* _THE TASK_
Retype the data below without altering anything.

* _DATA SHOWN_
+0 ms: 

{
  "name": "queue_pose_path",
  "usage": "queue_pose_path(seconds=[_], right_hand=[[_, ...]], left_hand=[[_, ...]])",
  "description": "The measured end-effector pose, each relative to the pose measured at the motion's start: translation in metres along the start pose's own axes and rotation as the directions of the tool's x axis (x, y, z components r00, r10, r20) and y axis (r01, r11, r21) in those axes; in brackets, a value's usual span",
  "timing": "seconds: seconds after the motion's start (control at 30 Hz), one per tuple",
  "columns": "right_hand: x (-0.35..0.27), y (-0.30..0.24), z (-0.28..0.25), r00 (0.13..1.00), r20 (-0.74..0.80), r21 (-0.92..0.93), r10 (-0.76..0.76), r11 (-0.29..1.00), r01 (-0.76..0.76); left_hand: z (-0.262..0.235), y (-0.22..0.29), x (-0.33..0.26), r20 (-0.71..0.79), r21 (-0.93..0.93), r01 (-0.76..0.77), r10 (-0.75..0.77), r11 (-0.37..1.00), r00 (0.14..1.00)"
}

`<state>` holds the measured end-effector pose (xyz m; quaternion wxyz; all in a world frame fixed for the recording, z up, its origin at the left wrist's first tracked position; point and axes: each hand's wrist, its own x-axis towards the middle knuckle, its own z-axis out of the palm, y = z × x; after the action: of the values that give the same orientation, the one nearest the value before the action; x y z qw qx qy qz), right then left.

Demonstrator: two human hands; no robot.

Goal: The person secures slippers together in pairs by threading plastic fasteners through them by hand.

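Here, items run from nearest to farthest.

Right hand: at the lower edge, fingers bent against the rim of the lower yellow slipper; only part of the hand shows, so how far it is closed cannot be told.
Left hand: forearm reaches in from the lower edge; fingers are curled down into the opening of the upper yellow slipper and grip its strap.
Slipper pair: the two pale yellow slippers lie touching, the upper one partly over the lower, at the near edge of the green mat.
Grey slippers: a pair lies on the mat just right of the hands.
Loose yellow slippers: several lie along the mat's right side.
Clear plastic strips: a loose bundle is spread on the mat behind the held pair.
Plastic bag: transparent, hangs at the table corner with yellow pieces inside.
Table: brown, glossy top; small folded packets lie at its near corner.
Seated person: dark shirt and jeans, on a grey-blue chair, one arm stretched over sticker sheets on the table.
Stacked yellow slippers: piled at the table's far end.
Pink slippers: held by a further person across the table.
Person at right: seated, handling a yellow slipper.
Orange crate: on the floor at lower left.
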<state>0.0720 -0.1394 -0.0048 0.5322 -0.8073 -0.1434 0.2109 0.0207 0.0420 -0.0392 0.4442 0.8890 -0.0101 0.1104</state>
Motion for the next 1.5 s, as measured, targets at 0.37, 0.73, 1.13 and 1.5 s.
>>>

* _SOLVED EXERCISE_
+0 ms: 

{
  "name": "queue_pose_path",
  "usage": "queue_pose_path(seconds=[_], right_hand=[[_, ...]], left_hand=[[_, ...]])",
  "description": "The measured end-effector pose, each relative to the pose measured at the motion's start: translation in metres along the start pose's own axes and rotation as the directions of the tool's x axis (x, y, z components r00, r10, r20) and y axis (r01, r11, r21) in those axes; in brackets, a value's usual span",
  "timing": "seconds: seconds after the motion's start (control at 30 Hz), one per tuple",
  "columns": "right_hand: x (-0.35..0.27), y (-0.30..0.24), z (-0.28..0.25), r00 (0.13..1.00), r20 (-0.74..0.80), r21 (-0.92..0.93), r10 (-0.76..0.76), r11 (-0.29..1.00), r01 (-0.76..0.76); left_hand: z (-0.262..0.235), y (-0.22..0.29), x (-0.33..0.26), r20 (-0.71..0.79), r21 (-0.93..0.93), r01 (-0.76..0.77), r10 (-0.75..0.77), r11 (-0.37..1.00), r00 (0.14..1.00)"
}

`<state>` holds the measured end-effector pose (xyz m; quaternion wxyz; all in a world frame fixed for the recording, z up, its origin at the left wrist's first tracked position; point and axes: each hand's wrist, its own x-axis towards the middle knuckle, its own z-axis out of the palm, y = z × x; after the action: of the values that give the same orientation, the one nearest the value before the action; x y z qw qx qy qz), right then left.

Demonstrator: two human hands; no robot.

Goal: The person secures slippers together in pairs by threading plastic fasteners through them by hand.

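Here, items run from nearest to farthest.

Right hand: at the lower edge, fingers bent against the rim of the lower yellow slipper; only part of the hand shows, so how far it is closed cannot be told.
Left hand: forearm reaches in from the lower edge; fingers are curled down into the opening of the upper yellow slipper and grip its strap.
Slipper pair: the two pale yellow slippers lie touching, the upper one partly over the lower, at the near edge of the green mat.
Grey slippers: a pair lies on the mat just right of the hands.
Loose yellow slippers: several lie along the mat's right side.
Clear plastic strips: a loose bundle is spread on the mat behind the held pair.
Plastic bag: transparent, hangs at the table corner with yellow pieces inside.
Table: brown, glossy top; small folded packets lie at its near corner.
Seated person: dark shirt and jeans, on a grey-blue chair, one arm stretched over sticker sheets on the table.
Stacked yellow slippers: piled at the table's far end.
Pink slippers: held by a further person across the table.
Person at right: seated, handling a yellow slipper.
Orange crate: on the floor at lower left.
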<state>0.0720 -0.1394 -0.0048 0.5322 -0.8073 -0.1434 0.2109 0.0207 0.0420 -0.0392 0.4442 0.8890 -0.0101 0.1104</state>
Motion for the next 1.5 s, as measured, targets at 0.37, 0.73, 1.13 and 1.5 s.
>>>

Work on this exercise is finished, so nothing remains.